Why Parents Who Share Custody Often Communicate Only In Writing

On Behalf of | May 11, 2023 | Divorce |

Conflicts between those sharing custody of minor children are common, and emotions can lead to people saying and doing things that could make them seem unstable, dangerous or selfish to a judge hearing their case in family court. What people say in anger can come back to haunt them later.

Given the emotional intensity that frequently accompanies custody disputes and divorce, many parents have transitioned to communicating in writing as much as possible.

What is the benefit of written communication?

Communicating important parenting matters in writing has become common practice in the early stages of co-parenting. When parents send messages to each other through a parenting app, email or text messages, there is a record of exactly what they say to one another. There won’t be any confusion about who failed to honor an agreement because the adjustments to the parenting schedule will be easily referenced if a disagreement arises.

Additionally, co-parents can teach themselves to take a moment and calm down before communicating in writing. After all, what they say could end up affecting their court case and potentially reducing how much time they have with their children if they write out emotional and inappropriate messages to the other parent.

Therefore, they have to prioritize keeping the focus on the children and minimizing the influence of their feelings on how they communicate with the other parent.
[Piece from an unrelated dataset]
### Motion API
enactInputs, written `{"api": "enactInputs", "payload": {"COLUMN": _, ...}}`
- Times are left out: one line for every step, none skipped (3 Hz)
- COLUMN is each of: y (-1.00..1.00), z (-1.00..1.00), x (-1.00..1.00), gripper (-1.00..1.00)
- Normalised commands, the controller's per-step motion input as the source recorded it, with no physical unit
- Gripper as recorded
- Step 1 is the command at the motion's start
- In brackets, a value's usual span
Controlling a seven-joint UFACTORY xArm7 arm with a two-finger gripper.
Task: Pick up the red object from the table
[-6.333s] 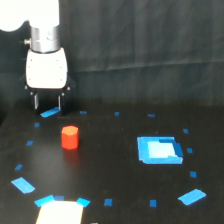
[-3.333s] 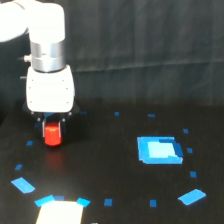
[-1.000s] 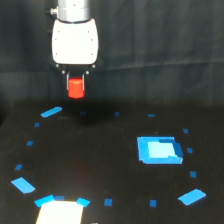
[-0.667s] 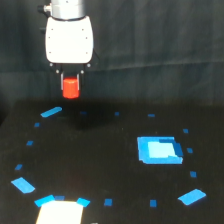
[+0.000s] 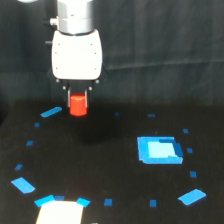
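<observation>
The red object (image 5: 77, 104) is a small red-orange cylinder held between the dark fingers of my gripper (image 5: 77, 100), under the white gripper housing (image 5: 76, 55). The gripper is shut on it and holds it in the air above the black table (image 5: 100, 165), at the exterior view's upper left. A faint shadow lies on the table below and to the right of it.
A large bright blue rectangle (image 5: 158, 149) lies on the table at the right. Small blue tape marks ring the table, such as one at the left (image 5: 51, 111) and one at the lower right (image 5: 191, 197). A pale patch (image 5: 59, 212) sits at the bottom edge.
The gripper closed on the red cylinder on the table and lifted it clear. Over the last second it has shifted slightly and now stands a little lower in the view.
</observation>
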Motion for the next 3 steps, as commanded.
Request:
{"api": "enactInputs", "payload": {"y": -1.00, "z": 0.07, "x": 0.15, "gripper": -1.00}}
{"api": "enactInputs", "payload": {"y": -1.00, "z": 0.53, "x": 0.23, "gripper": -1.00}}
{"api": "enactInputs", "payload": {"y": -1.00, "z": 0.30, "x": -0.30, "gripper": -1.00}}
Ideally, parents can communicate in writing and keep the topic entirely on the children, thereby largely eliminating conflict in their relationship.
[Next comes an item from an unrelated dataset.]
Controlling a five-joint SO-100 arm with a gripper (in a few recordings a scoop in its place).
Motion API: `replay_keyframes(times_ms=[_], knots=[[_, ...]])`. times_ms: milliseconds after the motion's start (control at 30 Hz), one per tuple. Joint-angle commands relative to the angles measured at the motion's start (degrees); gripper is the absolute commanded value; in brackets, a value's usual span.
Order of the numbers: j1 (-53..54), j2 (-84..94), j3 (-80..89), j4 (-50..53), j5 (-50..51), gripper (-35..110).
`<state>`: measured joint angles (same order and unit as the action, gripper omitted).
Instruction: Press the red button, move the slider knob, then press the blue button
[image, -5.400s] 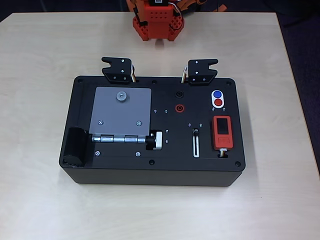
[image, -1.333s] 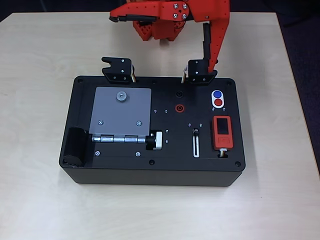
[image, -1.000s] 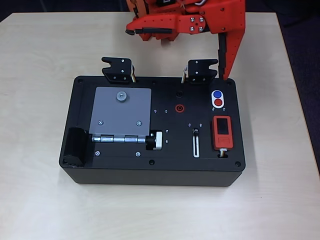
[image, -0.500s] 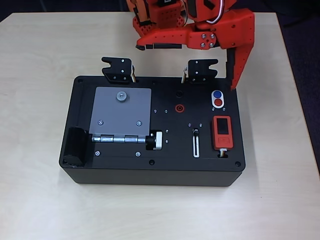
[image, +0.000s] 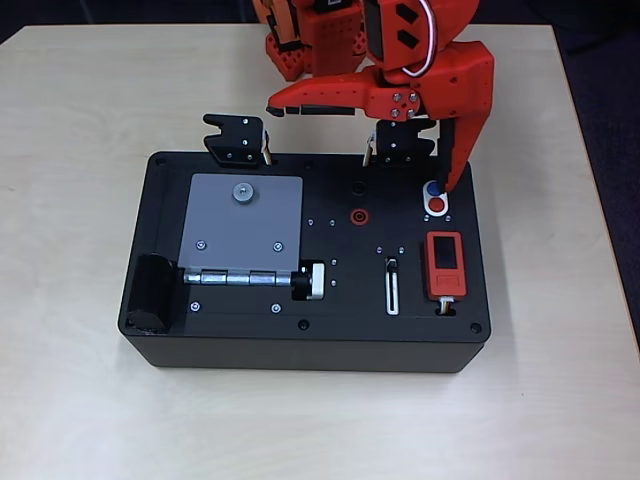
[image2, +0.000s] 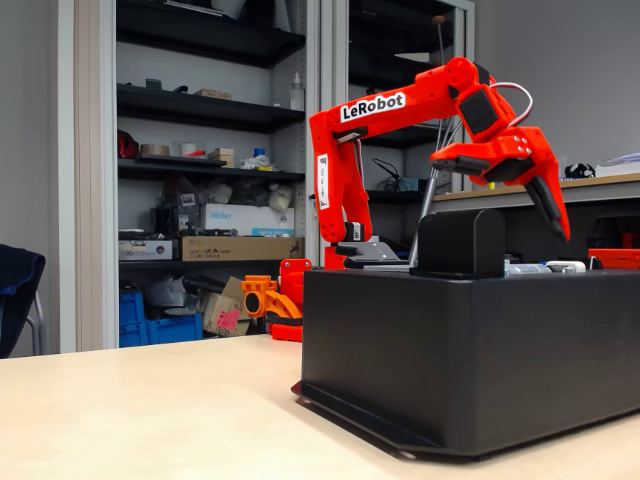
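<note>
While the gripper (image: 365, 140) is seen spread wide in the overhead view, one finger (image: 455, 150) is pointed down toward the white plate (image: 443, 199) and the other is stretched out flat to the left, above the table behind the box (image: 310, 345). Compared with half a second ago, the lowered fingertip has been carried in from the box's right rear corner, and it is now drawn over the blue button (image: 432, 188), whose right part is covered by it. From the side, in the fixed view, the gripper (image2: 500, 185) is shown with its down-pointing fingertip still above the box top, so no contact is judged to have been made yet. The red button (image: 437, 205) is found just in front of the blue one on the same plate, uncovered and apparently unpressed. The slider knob (image: 392, 265) is seen at the rear end of its white-rimmed slot, well to the left of the plate and just beside the orange unit (image: 444, 264), and it appears untouched. The approach is therefore judged to be nearly finished but slightly misplaced: since the red button is to be pressed first, the tip would need to be brought a little forward before it is lowered, or the blue button might be struck out of order. All three steps are taken to be still outstanding.
</note>
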<state>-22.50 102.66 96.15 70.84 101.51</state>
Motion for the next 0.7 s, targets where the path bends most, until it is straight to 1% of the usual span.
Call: replay_keyframes(times_ms=[0, 333, 667], knots=[[-0.09, 0.88, 0.35, 0.09, 0.18, 104], [0.7, -1.23, 1.05, -3.25, -0.88, 104], [0.7, -2.99, 0.53, -4.39, -1.05, 104]])
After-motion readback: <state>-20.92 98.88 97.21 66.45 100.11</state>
There are risks in written communication as well

People can easily become too comfortable with a written communication standard and could make mistakes that could influence their rights as a parent. They can also fall victim to intentional goading by their co-parent which might lead to them to say things that affect their case later.

When used properly, parenting apps and written communication agreements can benefit co-parents and reduce the stress on a family during what is likely a very challenging transition. Employing every viable tool to minimize conflict in a shared custody scenario can be beneficial for parents and children alike.